Please give, word for word, the line containing "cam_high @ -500" and every line that comes after it in the data below.
════════════════════
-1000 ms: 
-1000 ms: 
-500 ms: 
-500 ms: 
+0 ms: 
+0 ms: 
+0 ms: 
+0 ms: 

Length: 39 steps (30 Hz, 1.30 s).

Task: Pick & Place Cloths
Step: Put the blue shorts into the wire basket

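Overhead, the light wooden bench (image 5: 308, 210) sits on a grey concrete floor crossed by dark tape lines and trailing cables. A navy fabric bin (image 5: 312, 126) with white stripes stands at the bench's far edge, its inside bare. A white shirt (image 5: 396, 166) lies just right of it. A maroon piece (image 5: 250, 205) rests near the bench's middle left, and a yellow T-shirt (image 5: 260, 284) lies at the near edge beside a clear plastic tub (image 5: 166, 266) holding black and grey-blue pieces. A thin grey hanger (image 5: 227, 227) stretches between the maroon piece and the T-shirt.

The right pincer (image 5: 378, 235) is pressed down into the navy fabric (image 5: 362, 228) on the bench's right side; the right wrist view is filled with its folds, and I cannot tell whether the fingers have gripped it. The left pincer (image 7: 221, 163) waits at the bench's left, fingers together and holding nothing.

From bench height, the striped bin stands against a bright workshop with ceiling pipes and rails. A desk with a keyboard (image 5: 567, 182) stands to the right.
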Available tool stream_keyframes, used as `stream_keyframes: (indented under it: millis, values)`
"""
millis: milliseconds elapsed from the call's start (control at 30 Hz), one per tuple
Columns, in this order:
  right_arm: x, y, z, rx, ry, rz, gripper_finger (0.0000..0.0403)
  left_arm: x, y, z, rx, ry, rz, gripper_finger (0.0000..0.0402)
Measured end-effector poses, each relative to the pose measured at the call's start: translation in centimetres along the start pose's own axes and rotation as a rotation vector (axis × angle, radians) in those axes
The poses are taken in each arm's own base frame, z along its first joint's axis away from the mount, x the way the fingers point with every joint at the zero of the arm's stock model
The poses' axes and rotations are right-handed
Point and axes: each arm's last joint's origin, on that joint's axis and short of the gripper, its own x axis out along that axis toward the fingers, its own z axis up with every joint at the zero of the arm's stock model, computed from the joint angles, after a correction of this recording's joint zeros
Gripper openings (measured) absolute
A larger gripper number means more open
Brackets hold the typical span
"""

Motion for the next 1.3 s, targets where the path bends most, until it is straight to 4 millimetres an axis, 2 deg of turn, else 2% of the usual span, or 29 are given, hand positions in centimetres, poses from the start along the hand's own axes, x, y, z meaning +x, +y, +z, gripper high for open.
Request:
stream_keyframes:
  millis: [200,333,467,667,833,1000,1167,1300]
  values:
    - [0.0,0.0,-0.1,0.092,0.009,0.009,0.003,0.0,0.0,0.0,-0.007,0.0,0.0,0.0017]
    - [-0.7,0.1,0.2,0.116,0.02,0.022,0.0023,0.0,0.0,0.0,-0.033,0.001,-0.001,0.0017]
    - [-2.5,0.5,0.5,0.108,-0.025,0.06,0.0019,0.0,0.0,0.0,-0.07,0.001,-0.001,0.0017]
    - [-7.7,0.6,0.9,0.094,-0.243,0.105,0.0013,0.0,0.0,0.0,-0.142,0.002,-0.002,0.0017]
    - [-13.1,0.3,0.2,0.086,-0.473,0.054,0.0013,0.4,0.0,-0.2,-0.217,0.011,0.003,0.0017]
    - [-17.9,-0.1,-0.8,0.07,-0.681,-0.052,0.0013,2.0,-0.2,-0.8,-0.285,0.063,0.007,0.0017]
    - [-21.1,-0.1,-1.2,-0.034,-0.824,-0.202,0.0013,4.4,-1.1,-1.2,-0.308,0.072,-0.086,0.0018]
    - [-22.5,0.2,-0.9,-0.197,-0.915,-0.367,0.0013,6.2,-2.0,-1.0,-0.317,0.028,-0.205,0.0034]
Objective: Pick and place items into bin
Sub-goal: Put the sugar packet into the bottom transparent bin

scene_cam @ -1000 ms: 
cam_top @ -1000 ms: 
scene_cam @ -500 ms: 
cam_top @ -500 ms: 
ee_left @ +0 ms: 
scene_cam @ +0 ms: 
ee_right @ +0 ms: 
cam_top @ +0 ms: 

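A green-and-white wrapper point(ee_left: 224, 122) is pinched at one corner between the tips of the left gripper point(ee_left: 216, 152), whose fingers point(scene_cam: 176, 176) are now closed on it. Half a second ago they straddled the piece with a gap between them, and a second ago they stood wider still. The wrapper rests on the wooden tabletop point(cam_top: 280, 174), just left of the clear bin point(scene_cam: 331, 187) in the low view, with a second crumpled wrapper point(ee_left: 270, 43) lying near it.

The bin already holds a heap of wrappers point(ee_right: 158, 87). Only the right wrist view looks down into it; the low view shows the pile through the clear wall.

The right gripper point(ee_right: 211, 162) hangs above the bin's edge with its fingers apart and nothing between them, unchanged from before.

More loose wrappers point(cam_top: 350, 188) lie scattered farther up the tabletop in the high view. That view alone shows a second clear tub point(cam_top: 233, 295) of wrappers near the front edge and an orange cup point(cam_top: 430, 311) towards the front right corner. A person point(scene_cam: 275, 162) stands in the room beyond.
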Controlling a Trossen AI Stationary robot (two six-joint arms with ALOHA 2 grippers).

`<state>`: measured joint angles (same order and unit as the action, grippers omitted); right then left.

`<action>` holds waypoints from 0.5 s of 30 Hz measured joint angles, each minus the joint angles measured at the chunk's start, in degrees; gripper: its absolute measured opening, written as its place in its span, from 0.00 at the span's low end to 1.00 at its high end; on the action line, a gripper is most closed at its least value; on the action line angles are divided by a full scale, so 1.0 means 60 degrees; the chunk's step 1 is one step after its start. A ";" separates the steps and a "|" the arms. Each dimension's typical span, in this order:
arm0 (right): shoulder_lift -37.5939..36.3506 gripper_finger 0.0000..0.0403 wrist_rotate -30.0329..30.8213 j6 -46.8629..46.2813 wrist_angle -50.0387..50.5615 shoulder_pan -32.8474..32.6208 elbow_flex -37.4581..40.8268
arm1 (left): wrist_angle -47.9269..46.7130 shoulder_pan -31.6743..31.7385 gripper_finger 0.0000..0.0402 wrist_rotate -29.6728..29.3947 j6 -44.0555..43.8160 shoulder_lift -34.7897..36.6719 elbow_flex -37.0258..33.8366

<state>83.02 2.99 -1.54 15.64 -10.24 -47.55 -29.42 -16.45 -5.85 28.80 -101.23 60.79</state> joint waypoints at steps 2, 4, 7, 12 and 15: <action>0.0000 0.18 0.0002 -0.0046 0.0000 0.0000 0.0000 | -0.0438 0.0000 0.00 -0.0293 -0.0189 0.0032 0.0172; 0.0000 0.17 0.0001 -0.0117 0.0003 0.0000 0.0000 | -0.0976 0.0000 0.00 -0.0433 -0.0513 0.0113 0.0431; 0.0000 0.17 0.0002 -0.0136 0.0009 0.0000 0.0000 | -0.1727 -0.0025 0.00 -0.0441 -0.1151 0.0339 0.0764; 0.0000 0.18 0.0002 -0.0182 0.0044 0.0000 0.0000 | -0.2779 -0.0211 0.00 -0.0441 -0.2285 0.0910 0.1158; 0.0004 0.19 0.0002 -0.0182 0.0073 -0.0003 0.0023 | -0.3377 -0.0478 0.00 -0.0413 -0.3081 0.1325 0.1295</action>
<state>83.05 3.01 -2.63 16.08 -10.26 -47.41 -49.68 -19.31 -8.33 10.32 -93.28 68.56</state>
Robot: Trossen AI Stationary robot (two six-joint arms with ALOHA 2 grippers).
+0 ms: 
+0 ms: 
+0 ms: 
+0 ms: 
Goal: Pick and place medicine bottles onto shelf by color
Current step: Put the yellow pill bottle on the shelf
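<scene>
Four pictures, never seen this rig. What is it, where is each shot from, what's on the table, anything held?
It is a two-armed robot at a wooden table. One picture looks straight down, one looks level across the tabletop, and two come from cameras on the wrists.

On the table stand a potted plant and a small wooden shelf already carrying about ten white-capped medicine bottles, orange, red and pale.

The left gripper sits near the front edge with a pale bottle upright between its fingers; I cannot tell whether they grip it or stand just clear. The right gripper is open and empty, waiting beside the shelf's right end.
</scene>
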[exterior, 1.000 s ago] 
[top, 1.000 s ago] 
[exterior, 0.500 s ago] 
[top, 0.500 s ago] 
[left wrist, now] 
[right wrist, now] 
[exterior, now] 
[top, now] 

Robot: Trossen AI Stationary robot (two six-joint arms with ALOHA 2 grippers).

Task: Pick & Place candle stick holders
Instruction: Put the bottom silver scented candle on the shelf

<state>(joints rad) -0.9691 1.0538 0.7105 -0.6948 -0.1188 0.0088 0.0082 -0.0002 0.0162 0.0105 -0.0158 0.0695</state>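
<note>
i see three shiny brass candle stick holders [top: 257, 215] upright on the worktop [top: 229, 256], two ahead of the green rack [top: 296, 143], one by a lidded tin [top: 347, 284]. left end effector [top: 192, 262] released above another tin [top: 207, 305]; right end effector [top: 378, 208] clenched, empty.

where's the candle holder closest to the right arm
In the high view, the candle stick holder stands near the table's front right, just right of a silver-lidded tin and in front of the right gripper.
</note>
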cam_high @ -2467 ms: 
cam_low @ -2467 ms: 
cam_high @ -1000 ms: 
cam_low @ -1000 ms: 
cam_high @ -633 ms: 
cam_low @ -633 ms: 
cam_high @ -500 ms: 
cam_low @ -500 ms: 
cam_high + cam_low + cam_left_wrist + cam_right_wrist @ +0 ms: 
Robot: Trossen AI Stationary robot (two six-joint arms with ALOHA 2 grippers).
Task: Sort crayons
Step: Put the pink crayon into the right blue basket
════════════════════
▶ **Response area**:
cam_high @ -500 ms: 
cam_low @ -500 ms: 
cam_high + cam_low + cam_left_wrist + cam_right_wrist @ +0 ms: 
Robot: Trossen AI Stationary robot (two six-joint arms with ALOHA 2 grippers).
Task: Sort crayons
Step: Put the pink crayon into the right blue basket

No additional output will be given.